Regarding talk show host Hugh Hewitt's recommendations for upending the journalism priorities at the Times as a strategy to save the paper...
Except for the suggestion to make "opinion" writers local, I think these are fairly horrendous suggestions.
I am particularly offended at the suggestion to put the best writers on the "blog," and to just publish everything immediately. We already have blogs galore. Who needs more blogs? (No offense to this one, which is great.)
"Counting the clicks" will lead to lots of stories on Anna Nicole Smith and Van Halen. The newspaper has a public service to provide us with less glitzy material that, yes, not everyone will read. But important people WILL read it. And trust it.

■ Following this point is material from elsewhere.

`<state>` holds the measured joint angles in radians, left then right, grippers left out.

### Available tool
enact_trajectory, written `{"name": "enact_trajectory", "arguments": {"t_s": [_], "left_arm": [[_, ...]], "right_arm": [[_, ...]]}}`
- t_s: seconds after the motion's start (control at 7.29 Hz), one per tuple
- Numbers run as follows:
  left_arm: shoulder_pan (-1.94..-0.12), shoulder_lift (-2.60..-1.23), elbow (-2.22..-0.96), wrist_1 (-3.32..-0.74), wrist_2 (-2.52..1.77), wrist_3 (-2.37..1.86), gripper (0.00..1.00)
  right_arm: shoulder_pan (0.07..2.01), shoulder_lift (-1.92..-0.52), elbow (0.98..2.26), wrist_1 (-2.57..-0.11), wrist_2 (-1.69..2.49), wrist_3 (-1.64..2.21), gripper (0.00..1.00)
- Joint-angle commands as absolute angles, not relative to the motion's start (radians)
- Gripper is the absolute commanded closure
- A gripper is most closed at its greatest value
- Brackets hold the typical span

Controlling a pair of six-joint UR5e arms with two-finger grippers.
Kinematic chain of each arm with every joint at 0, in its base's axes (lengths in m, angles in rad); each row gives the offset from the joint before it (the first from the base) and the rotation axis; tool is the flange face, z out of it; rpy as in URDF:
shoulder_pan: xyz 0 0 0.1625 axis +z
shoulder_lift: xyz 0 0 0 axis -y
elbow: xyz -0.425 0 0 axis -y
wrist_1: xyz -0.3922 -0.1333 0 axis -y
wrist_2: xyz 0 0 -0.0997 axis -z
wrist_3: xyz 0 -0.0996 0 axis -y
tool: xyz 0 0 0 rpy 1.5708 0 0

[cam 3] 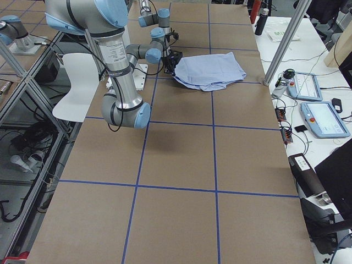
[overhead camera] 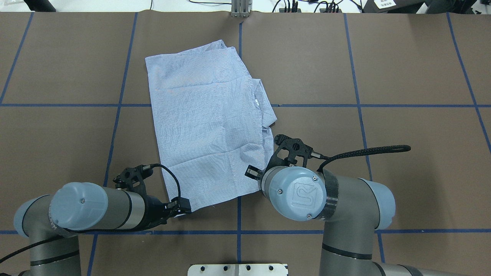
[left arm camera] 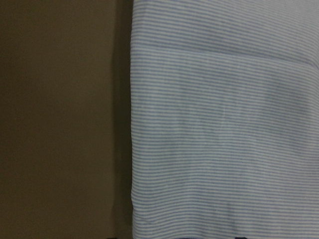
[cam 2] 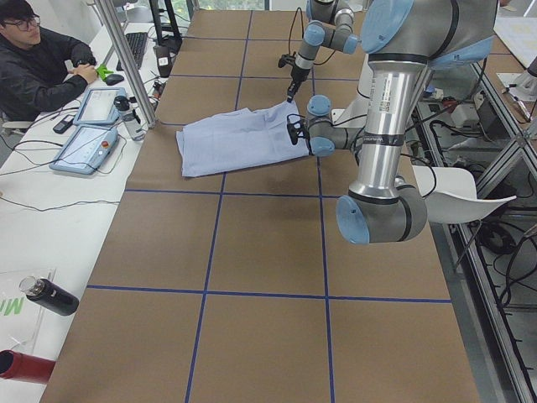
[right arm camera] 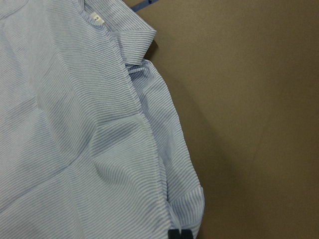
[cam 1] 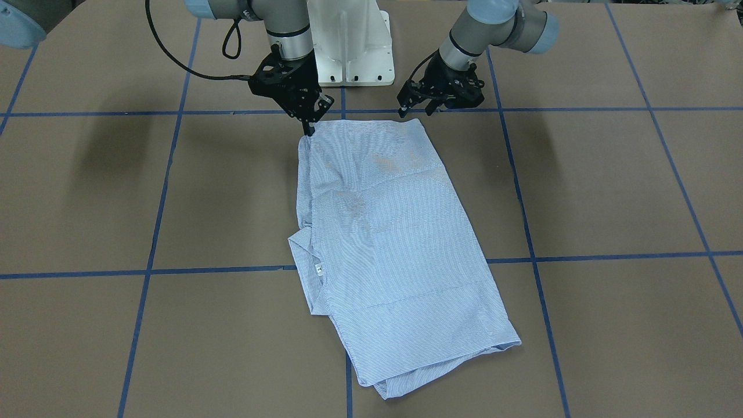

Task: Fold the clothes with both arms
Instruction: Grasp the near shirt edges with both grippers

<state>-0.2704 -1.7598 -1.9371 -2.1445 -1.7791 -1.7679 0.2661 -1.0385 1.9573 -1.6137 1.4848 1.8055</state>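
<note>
The light blue striped shirt [cam 1: 395, 244] lies folded into a long rectangle on the brown table, collar and white neck label [cam 1: 318, 269] at one long side. It also shows in the overhead view [overhead camera: 207, 126]. My right gripper [cam 1: 309, 129] is at the shirt's near corner on the collar side. Its fingertips [right arm camera: 179, 234] are pressed together on the fabric edge. My left gripper [cam 1: 415, 110] is open just behind the other near corner, with the shirt's edge [left arm camera: 224, 124] below it. In the overhead view the right fingertips are hidden under the wrist.
The white pedestal base [cam 1: 354, 46] stands just behind both grippers. Blue tape lines [cam 1: 151, 270] cross the brown table. An operator [cam 2: 42, 67], control tablets [cam 2: 84, 147] and a metal post [cam 2: 126, 67] are along the far table side.
</note>
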Motion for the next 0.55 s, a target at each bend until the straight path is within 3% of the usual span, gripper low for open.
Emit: {"name": "enact_trajectory", "arguments": {"t_s": [0.0, 0.41], "left_arm": [[-0.256, -1.766, -1.922, -2.145, -1.778, -1.77, 0.19], [-0.261, -1.79, -1.914, -2.135, -1.741, -1.77, 0.29]], "right_arm": [[0.265, -1.039, 1.957, -1.614, 1.485, 1.805, 1.0], [0.267, -1.039, 1.959, -1.614, 1.485, 1.805, 1.0]]}}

Make the primary focus "the business?" Don't we have Variety for that? The "business" is covered ad nauseum everywhere else. Los Angeles is a major city with all kinds of industries other than entertainment. Ever been to the port? Kinda big, isn't it? How about all those oil rigs perched along the coast?

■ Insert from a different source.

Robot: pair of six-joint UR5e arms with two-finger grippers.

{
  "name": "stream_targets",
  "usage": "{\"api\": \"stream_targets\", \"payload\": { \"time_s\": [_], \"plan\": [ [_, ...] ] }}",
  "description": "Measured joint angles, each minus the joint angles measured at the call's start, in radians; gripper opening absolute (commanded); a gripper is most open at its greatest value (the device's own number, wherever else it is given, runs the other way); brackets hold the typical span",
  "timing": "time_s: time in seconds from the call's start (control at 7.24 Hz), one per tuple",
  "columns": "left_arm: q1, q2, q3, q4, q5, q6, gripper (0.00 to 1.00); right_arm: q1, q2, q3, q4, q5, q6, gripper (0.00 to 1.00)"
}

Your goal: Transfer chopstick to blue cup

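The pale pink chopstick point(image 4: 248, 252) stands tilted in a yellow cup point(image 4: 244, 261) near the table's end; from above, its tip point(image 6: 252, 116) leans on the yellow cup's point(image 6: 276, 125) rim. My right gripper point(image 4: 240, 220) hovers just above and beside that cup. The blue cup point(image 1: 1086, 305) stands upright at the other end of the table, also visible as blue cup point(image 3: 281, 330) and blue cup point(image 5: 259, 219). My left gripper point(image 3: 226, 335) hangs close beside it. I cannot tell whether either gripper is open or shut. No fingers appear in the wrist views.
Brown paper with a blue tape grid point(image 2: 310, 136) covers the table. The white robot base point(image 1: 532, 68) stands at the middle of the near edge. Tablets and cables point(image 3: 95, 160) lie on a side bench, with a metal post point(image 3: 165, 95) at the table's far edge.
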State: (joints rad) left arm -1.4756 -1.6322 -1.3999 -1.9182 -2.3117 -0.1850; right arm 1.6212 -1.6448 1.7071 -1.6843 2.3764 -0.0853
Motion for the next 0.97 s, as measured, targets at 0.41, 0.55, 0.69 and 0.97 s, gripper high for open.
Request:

Anyhow, back to "blogifying" the newspaper. NO THANKS! What makes the newspaper different from an online experience is that the writing is more detailed, more nuanced, more reflective, and less "headliney." When I want to read a newspaper, I want to sit down and READ A NEWSPAPER: book section, sports section, crossword puzzle, and all. I will never read a novel online, and I will never read a newspaper online either.

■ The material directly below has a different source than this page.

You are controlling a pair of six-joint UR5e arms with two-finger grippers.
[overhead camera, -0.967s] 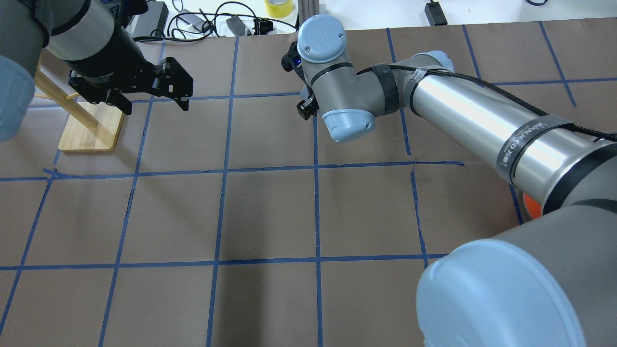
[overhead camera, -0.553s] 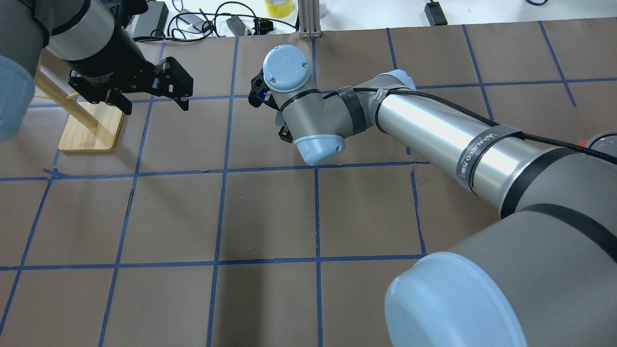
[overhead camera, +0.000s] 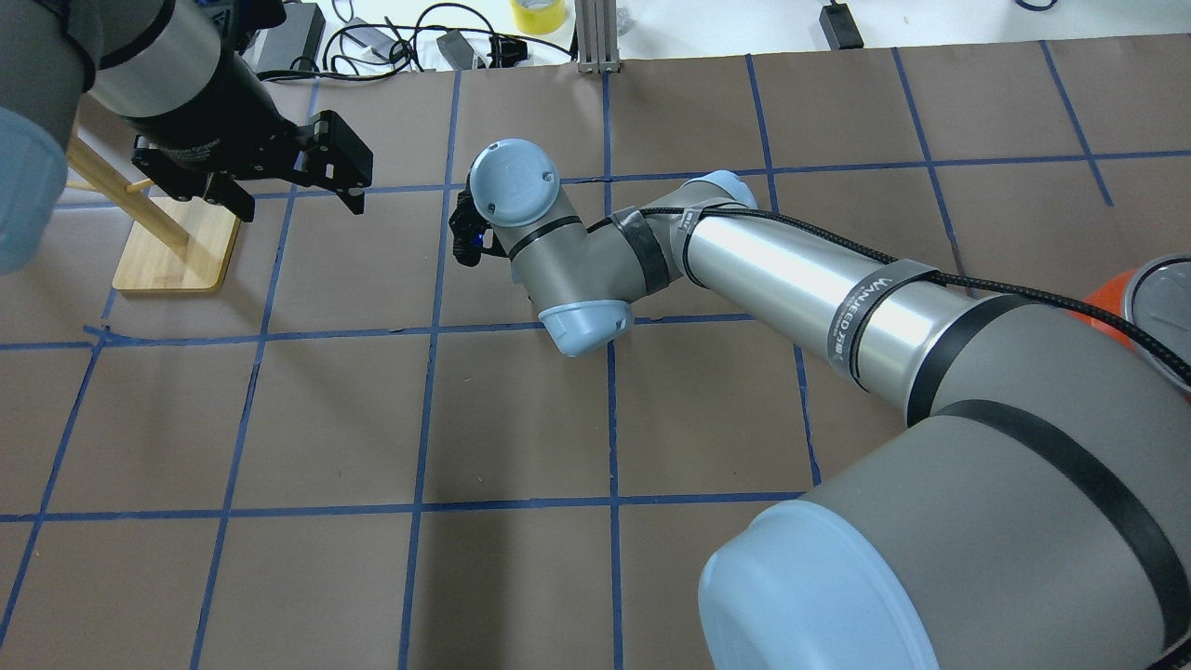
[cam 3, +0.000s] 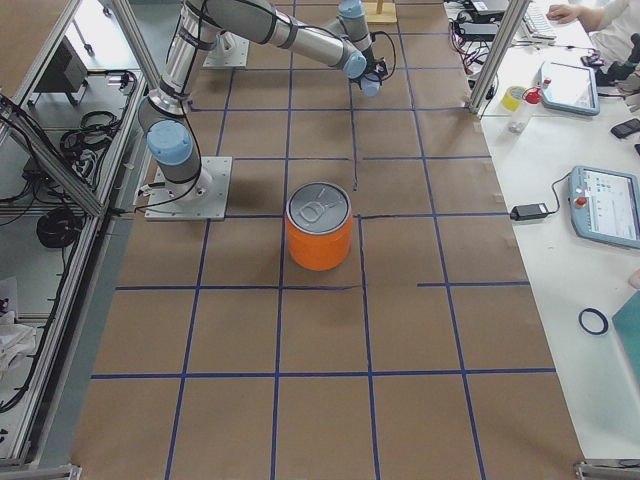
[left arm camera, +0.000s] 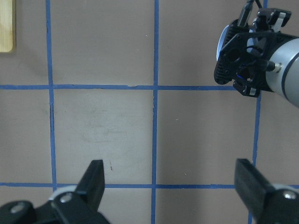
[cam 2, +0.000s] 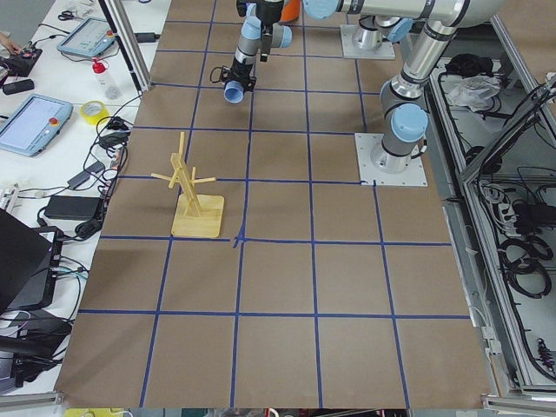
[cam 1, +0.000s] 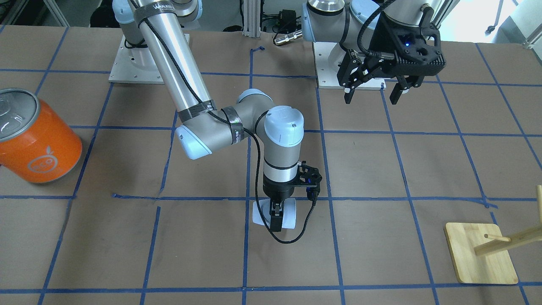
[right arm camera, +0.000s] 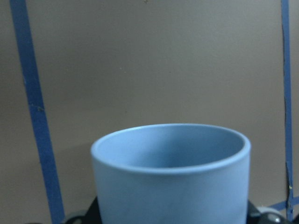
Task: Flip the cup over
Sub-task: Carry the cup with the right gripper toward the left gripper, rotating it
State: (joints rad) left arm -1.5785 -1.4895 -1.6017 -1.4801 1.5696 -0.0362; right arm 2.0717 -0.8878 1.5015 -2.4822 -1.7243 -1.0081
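Now the cup [cam 1: 288,214] lies sideways at lower centre of the front view, long axis running left-right, pinched across its middle by the right gripper [cam 1: 275,217] reaching down from above. Upper right, the left gripper [cam 1: 372,96] hangs spread, well apart, the farther arm.

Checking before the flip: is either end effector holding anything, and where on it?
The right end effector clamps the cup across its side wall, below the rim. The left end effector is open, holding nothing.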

Make the newspaper the way it was in the 80s. Rich, detailed, high quality. Sure, develop the online component, but not at the expense of your core product: the newspaper itself.
I can't tell from Hugh Hewitt's bio on his web site if he's ever worked in a daily newsroom, but doesn't he realize that "five-tool reporters" would never have time for in-depth reporting or top-shelf writing if they had to file for blogs three times a day? I agree with a lot of what he says about the LAT, but this astounding naivete about what is actually involved in producing quality journalism is a serious flaw in much of the blogosphere's discussion of the future of newspapers.